#### What you should do:
Set down, word for word, every line of the material below from the one containing "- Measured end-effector" through the one containing "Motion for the", but none of its pictures.
=====
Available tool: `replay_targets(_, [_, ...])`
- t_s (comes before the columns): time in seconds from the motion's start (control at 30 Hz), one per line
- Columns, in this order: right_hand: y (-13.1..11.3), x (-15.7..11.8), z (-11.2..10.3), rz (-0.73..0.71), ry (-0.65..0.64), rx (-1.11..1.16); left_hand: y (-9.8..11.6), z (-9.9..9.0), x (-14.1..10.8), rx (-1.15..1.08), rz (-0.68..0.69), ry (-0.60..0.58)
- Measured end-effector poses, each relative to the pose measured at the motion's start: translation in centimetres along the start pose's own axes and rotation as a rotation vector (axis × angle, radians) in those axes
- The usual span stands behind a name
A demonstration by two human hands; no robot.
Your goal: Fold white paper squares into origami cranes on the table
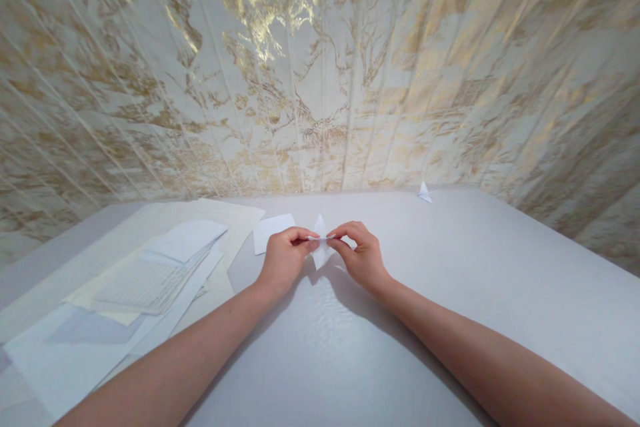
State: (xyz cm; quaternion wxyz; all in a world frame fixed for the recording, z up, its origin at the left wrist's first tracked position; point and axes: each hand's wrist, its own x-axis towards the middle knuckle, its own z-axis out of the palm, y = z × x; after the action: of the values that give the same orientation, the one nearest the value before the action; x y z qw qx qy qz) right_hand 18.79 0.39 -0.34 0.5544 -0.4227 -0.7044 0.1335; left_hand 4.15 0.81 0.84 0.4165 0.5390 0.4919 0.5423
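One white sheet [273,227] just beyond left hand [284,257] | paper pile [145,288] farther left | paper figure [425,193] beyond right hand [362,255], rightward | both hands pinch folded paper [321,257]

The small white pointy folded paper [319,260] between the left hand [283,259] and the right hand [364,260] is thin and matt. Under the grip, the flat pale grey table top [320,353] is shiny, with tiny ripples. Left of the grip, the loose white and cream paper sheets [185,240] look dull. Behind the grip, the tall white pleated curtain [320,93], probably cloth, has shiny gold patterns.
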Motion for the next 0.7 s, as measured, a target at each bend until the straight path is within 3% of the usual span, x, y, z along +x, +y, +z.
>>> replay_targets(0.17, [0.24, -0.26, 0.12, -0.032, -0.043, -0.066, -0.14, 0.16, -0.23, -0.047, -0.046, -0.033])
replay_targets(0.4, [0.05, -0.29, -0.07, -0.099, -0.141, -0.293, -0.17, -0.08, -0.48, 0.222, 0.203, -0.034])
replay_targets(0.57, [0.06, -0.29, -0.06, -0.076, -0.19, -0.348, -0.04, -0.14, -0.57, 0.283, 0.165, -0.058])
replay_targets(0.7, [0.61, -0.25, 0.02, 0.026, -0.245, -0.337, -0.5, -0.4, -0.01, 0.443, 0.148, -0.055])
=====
#### Answer to the problem:
- Measured end-effector poses, each relative to the pose measured at the motion's start: translation in centimetres along the start pose's own axes and rotation as a rotation vector (axis × angle, radians) in those axes
- The usual span stands behind a name
A demonstration by two human hands; no robot.
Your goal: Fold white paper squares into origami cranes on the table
State: (xyz cm; quaternion wxyz; all in a world frame fixed for the recording, z up, its origin at the left wrist's first tracked position; point and axes: each hand's wrist, its own x-axis towards the middle knuckle, its own z-axis out of the palm, y = z × x; after the action: of the values that give the same orientation, the one nearest the value before the action; x y z qw qx qy qz) right_hand 18.79 0.39 -0.34 0.5544 -0.4227 -0.7044 0.1335; left_hand 4.15 0.81 0.84 0.4165 0.5390 0.4919 0.5423
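One white sheet [273,227] just beyond left hand [284,257] | paper pile [145,288] farther left | paper figure [425,193] beyond right hand [362,255], rightward | both hands pinch folded paper [321,257]

The small white pointy folded paper [319,260] between the left hand [283,259] and the right hand [364,260] is thin and matt. Under the grip, the flat pale grey table top [320,353] is shiny, with tiny ripples. Left of the grip, the loose white and cream paper sheets [185,240] look dull. Behind the grip, the tall white pleated curtain [320,93], probably cloth, has shiny gold patterns.
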Motion for the next 0.7 s, as measured, a target at each bend until the straight path is within 3% of the usual span, x, y, z along +x, +y, +z.

For this exercise, nothing more is required.